What Parents Believe about the Sex Lives of Their Teenagers

Sinikka Elliott

Publication Year: 2012

Teenagers have sex. While almost all parents understand that many teenagers are sexually active, there is a paradox in many parents' thinking: they insist their own teen children are not sexual, but characterize their children's peers as sexually-driven and hypersexual.
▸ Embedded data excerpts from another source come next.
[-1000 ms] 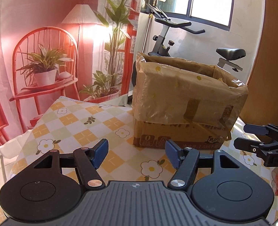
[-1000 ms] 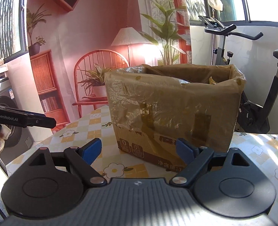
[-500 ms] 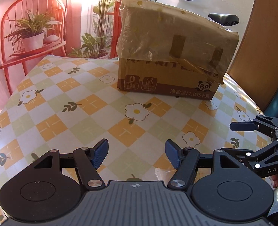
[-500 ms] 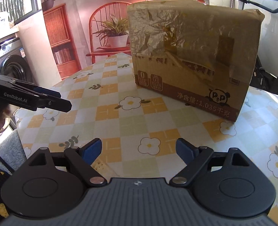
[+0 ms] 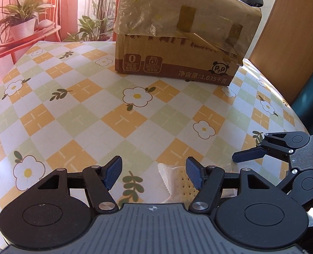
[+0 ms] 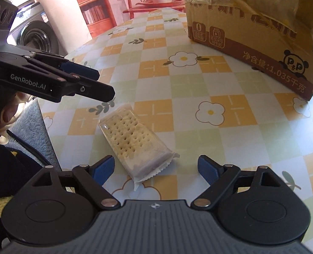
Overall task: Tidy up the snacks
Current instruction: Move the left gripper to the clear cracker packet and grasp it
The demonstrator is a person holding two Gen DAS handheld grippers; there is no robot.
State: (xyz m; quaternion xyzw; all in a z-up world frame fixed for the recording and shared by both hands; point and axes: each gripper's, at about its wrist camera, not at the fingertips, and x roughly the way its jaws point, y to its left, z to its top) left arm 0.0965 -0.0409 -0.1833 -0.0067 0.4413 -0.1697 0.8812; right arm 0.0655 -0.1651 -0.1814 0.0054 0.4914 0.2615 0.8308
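Observation:
A clear-wrapped pack of pale crackers (image 6: 133, 141) lies flat on the flowered tablecloth (image 6: 198, 89) near its front edge. My right gripper (image 6: 156, 170) hovers just above the pack's near end, open, with the wrapper's crimped tail between its blue pads and untouched. In the left wrist view the same pack (image 5: 177, 182) peeks out beside the right fingertip of my left gripper (image 5: 154, 173), which is open and empty. A brown cardboard box (image 5: 177, 36) draped in crinkled plastic stands at the table's far side. Each gripper also shows in the other's view: the left gripper (image 6: 97, 84), the right gripper (image 5: 247, 155).
A red chair with a potted plant (image 5: 21, 25) stands beyond the table on the left. A washing machine (image 6: 35, 36) and a red bookshelf (image 6: 90, 10) sit to the far left. A wooden door panel (image 5: 287, 31) is at the right. A hand (image 6: 4, 110) grips the left tool's handle.
Both grippers have sunk and tipped downward toward the table. The box has slid up in both views, and the cracker pack has come into view beneath the fingers.

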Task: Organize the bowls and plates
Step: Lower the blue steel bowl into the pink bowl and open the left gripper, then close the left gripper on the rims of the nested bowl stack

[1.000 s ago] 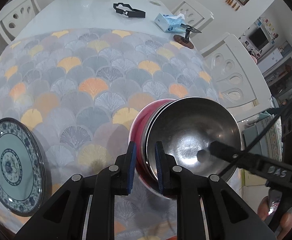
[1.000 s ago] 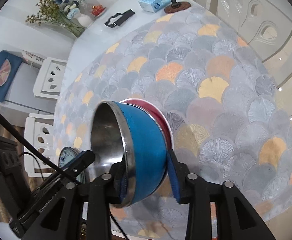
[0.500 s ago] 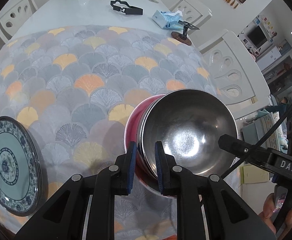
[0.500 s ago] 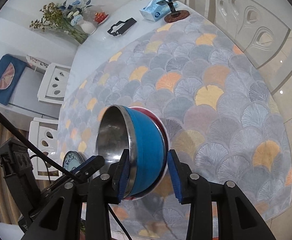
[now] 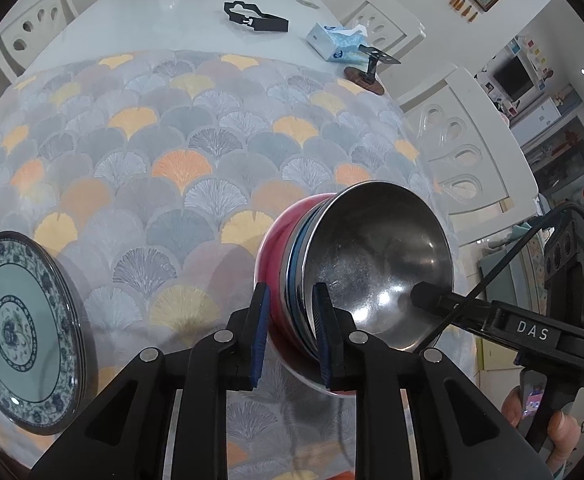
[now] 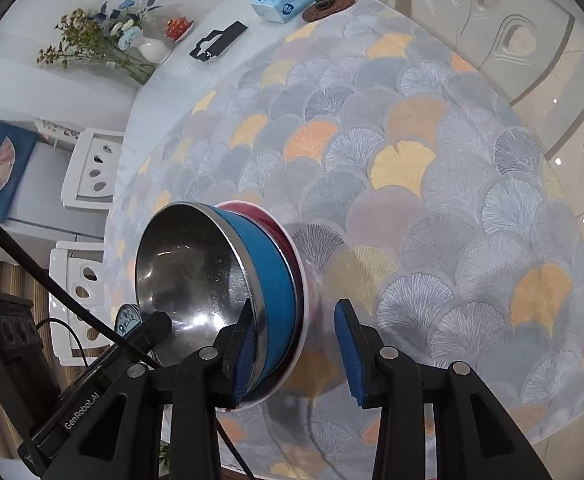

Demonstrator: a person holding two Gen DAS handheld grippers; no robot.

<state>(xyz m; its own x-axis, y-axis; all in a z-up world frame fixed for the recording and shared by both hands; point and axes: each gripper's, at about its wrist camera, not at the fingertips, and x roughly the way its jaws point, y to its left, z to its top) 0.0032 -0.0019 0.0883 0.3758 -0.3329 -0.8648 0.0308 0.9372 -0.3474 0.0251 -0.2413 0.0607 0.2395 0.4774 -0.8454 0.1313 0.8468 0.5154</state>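
Note:
A blue bowl point(image 6: 272, 268) with a steel inside point(image 5: 376, 256) sits nested in a red bowl point(image 5: 278, 248) on the patterned cloth. My left gripper point(image 5: 292, 332) straddles the near rims of both bowls, one pad on the red wall and one inside the steel; its jaws are opening and the pads still touch. My right gripper point(image 6: 296, 352) has its inner pad against the steel inside, while its outer pad stands apart from the bowls with cloth showing between. A blue-and-white plate point(image 5: 24, 332) lies at the left. A right gripper finger point(image 5: 452, 304) reaches into the bowl.
A tissue box point(image 5: 336, 40), a black stand on a wooden base point(image 5: 368, 72) and a flat black piece point(image 5: 256, 20) lie at the table's far end. White chairs point(image 5: 460, 148) line the right side. A vase of flowers point(image 6: 104, 48) stands far off. Fingers of a hand point(image 5: 564, 432) hold the right gripper.
The blue bowl has sunk into the red bowl, leaving only a blue band showing. The right gripper's outer pad, earlier against the blue wall, now stands clear of it.

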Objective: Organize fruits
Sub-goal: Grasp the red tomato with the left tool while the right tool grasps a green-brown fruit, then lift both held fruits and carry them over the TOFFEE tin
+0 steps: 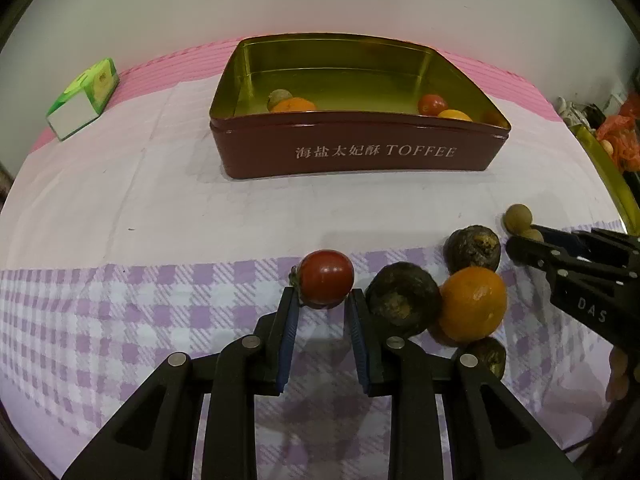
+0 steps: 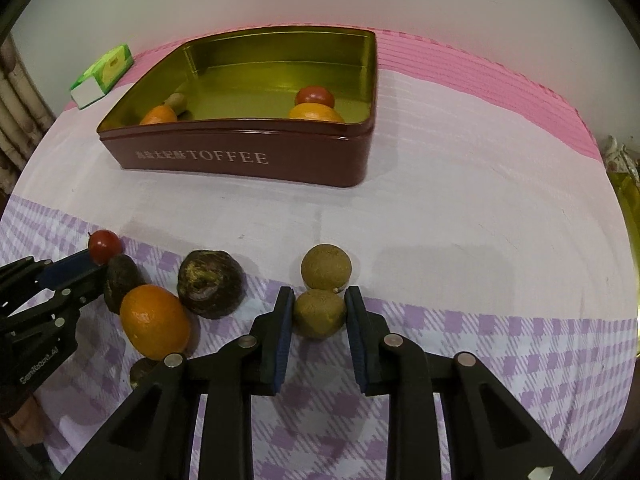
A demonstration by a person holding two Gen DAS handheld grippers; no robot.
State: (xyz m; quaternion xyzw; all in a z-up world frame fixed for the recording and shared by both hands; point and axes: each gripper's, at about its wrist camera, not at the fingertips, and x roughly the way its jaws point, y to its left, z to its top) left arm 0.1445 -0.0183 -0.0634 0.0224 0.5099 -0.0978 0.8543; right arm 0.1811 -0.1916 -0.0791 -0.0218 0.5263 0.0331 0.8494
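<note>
Well ahead of both grippers stands the dark-red TOFFEE tin with a gold lining (image 1: 394, 152), holding two oranges, a red tomato and a brownish fruit. The left gripper (image 1: 323, 300) has its blue-padded jaws spread around a small red tomato (image 1: 326, 277), pads at its sides, with a round orange (image 1: 473, 303) just to its right among dark wrinkled fruits. The right gripper (image 2: 319, 309) brackets a small tan-green round fruit (image 2: 319, 314), its twin touching just beyond; whether either grip presses is unclear.

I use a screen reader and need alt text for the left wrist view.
The left gripper closes around a red tomato on a checked cloth. Beside it lie dark fruits and an orange. Behind stands an open TOFFEE tin holding some fruit.
</note>
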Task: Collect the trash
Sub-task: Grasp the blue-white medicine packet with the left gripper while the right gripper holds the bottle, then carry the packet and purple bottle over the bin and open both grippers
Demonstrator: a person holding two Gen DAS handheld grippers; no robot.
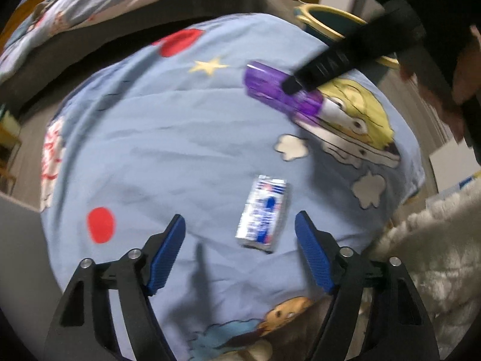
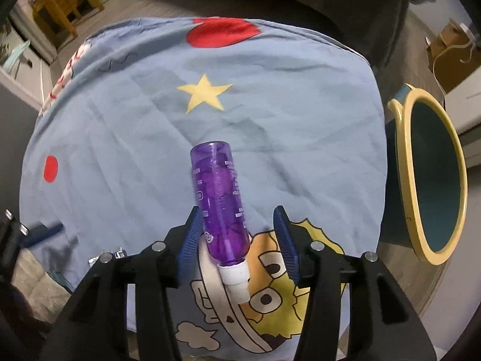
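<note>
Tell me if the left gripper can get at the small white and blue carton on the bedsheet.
Probably yes: the small white and blue carton lies flat, uncovered, just ahead of the open left gripper.

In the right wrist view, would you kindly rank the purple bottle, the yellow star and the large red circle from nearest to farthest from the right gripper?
1. Purple bottle: lying between the open fingers of the right gripper, cap toward the camera.
2. Yellow star: printed on the blue sheet, beyond the bottle's far end.
3. Large red circle: at the sheet's far edge.
</note>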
Rather than accuse parents of being in denial, Sinikka Elliott teases out the complex dynamics behind this thinking, demonstrating that it is rooted in fears and anxieties about being a good parent, the risks of teen sexual activity, and teenagers' future economic and social status. Parents—like most Americans—equate teen sexuality with heartache, disease, pregnancy, promiscuity, and deviance and want their teen children to be protected from these things.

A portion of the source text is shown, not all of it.